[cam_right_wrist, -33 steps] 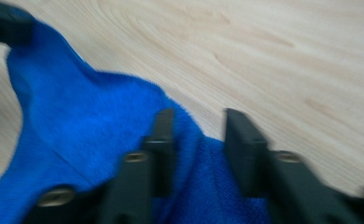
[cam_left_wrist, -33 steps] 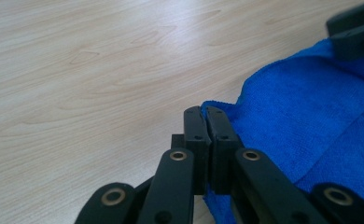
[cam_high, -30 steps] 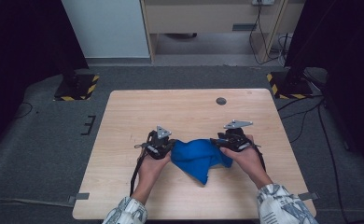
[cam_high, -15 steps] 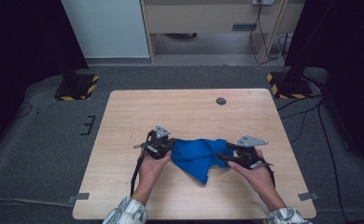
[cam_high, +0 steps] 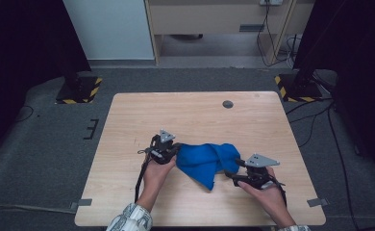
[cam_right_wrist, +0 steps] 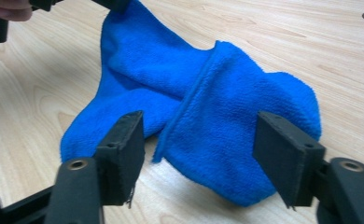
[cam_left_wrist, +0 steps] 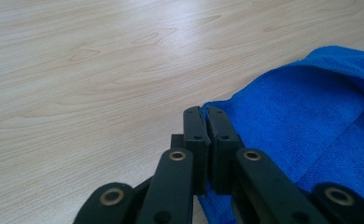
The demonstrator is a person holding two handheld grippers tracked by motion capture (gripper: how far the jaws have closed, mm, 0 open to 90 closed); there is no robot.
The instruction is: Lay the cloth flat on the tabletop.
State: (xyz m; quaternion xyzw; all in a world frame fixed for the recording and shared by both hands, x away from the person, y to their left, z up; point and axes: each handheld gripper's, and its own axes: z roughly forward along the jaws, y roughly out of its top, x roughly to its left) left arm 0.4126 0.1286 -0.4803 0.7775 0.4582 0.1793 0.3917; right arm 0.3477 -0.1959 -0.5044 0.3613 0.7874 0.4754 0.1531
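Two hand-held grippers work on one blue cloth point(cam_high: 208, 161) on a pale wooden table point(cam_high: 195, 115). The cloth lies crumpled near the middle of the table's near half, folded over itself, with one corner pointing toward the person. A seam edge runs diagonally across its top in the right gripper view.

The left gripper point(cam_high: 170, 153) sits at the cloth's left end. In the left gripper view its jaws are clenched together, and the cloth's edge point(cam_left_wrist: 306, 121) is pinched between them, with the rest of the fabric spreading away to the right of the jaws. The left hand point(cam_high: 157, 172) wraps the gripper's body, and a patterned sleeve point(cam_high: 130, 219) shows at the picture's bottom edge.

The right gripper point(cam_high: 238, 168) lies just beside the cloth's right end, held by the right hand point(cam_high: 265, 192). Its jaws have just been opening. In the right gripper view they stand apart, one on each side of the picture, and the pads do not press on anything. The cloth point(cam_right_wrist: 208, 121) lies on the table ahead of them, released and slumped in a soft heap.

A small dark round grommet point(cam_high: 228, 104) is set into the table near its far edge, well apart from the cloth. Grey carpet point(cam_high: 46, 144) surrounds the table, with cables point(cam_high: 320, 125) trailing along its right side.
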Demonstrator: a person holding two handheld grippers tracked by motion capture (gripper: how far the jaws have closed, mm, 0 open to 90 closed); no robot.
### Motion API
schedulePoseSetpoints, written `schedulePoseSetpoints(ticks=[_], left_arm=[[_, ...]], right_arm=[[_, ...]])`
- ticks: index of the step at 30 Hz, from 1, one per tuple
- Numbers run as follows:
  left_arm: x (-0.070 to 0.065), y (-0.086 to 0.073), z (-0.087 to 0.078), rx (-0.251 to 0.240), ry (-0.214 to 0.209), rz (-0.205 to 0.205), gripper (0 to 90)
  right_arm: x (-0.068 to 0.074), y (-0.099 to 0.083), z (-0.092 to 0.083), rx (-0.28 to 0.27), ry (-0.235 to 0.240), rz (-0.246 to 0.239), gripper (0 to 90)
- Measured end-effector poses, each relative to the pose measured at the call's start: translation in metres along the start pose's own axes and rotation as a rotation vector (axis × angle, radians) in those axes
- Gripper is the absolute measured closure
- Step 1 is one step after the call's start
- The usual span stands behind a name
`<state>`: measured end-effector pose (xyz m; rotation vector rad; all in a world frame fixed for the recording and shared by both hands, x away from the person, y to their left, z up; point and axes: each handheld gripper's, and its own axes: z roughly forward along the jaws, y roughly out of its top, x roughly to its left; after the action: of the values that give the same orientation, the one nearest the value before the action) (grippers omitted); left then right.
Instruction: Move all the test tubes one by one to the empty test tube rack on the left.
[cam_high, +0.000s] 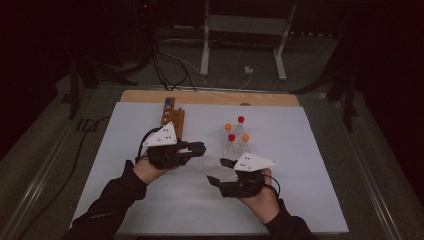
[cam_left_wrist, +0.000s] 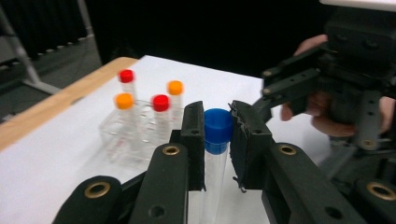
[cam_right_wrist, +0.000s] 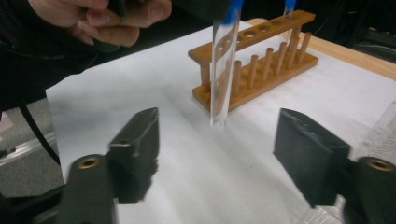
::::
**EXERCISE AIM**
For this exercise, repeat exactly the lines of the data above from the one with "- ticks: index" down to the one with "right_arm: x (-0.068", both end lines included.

**ANSWER BELOW**
- ticks: index of the step at 30 Hz, from 1, one per tuple
- Numbers run as follows:
  left_arm: x (-0.070 to 0.065), y (-0.086 to 0.073), z (-0.087 to 0.078), rx (-0.251 to 0.240), ry (-0.214 to 0.209), rz (-0.205 to 0.205), gripper (0 to 90)
  right_arm: x (-0.068 to 0.074), y (-0.099 to 0.083), z (-0.092 to 0.083), rx (-0.28 to 0.27), ry (-0.235 to 0.240), rz (-0.246 to 0.239), gripper (0 to 90)

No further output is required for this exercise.